Friday, 4 September 2015

EXERCISE YOU CAN DO WHILE SITTING

 Sitting all day is bad for your health. But despite all the research that suggests you buy a standing desk or get moving every hour, the reality is that these kinds of recommendations aren’t terribly realistic for most of us. Luckily, even if you’re stuck in your seat for extended periods, you can still do exercises to stretch and move your body.
CHAIR DIPS

Benefits: Works shoulders and triceps
How to do it: Sit on the edge of your chair with your arms by your sides, palms on the edge of the seat, fingers over the edge. Shift your body weight forward and lower down off the chair.
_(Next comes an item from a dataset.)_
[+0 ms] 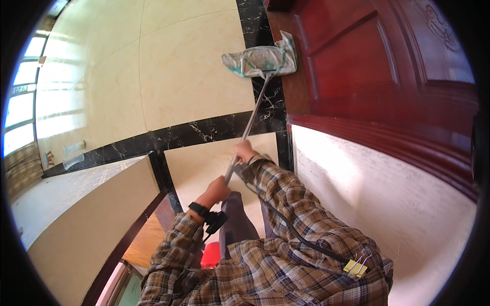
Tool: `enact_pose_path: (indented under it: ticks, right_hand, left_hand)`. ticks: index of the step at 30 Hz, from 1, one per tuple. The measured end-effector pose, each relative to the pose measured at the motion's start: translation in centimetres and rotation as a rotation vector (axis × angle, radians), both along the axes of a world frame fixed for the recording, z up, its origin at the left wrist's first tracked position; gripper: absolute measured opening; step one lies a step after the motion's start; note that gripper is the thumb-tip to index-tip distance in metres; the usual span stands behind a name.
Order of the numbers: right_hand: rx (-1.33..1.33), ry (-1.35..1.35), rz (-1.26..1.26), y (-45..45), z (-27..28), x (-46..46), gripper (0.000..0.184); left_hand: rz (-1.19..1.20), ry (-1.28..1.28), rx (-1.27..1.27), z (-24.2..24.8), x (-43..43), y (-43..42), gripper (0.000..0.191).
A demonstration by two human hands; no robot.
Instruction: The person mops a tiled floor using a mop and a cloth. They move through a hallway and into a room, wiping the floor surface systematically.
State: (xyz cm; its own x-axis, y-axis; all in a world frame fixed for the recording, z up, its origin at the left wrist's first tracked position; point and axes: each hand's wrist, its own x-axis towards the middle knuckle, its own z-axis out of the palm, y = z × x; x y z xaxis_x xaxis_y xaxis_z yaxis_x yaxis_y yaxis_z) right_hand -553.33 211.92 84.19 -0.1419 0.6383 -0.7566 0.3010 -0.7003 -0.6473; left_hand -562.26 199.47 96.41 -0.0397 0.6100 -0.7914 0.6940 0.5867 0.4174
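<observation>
My left hand [216,191] grips the lower, near part of a metal mop handle [250,124], and a black device is strapped to that wrist. Further up the same handle, my right hand [244,150] is closed around it. The handle runs away from me to a white and green cloth [264,63] wrapped over the mop's head. That cloth lies across the black marble floor border, with its left end on the cream tiles [191,76] and its right end on the brown sill at the door. The mop head itself is hidden under the cloth.
A dark red panelled door [352,57] stands at the right, above a white wall [367,179]. At the left are a low wall [99,225] and bright windows [21,103]. Behind my left arm sits a red object [211,255]. A black cable hangs along my right sleeve.
</observation>
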Motion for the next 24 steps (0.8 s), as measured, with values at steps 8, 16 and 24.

Hold your body suspended for 5 counts and then push up back onto the seat. Work up to 3 sets of 10 reps.
ARM CIRCLES
Benefits: Works shoulders, improves posture

How to do it: Raise your arms straight out to your sides, to form a T shape, and press your shoulder blades together. Extend arms with palms down, thumbs facing forward, and do 20 forward circles with your arms. Flip your palms up, thumbs facing behind you, and do 20 backward circles with your arms. Repeat 2 to 3 times.
LEG EXTENSION
Benefits: Works hips and thighs

How to do it: Sit on the edge of your chair with your arms by your sides. Extend your right leg out straight and flex your foot so that just the right heel is on the floor (keeping your foot flexed engages the muscles in the shins and ankle). Lift your leg up as high as you can without rounding your back. Hold for 3 counts then lower. Repeat with the other leg. Work up to 3 sets of 10 reps on each leg.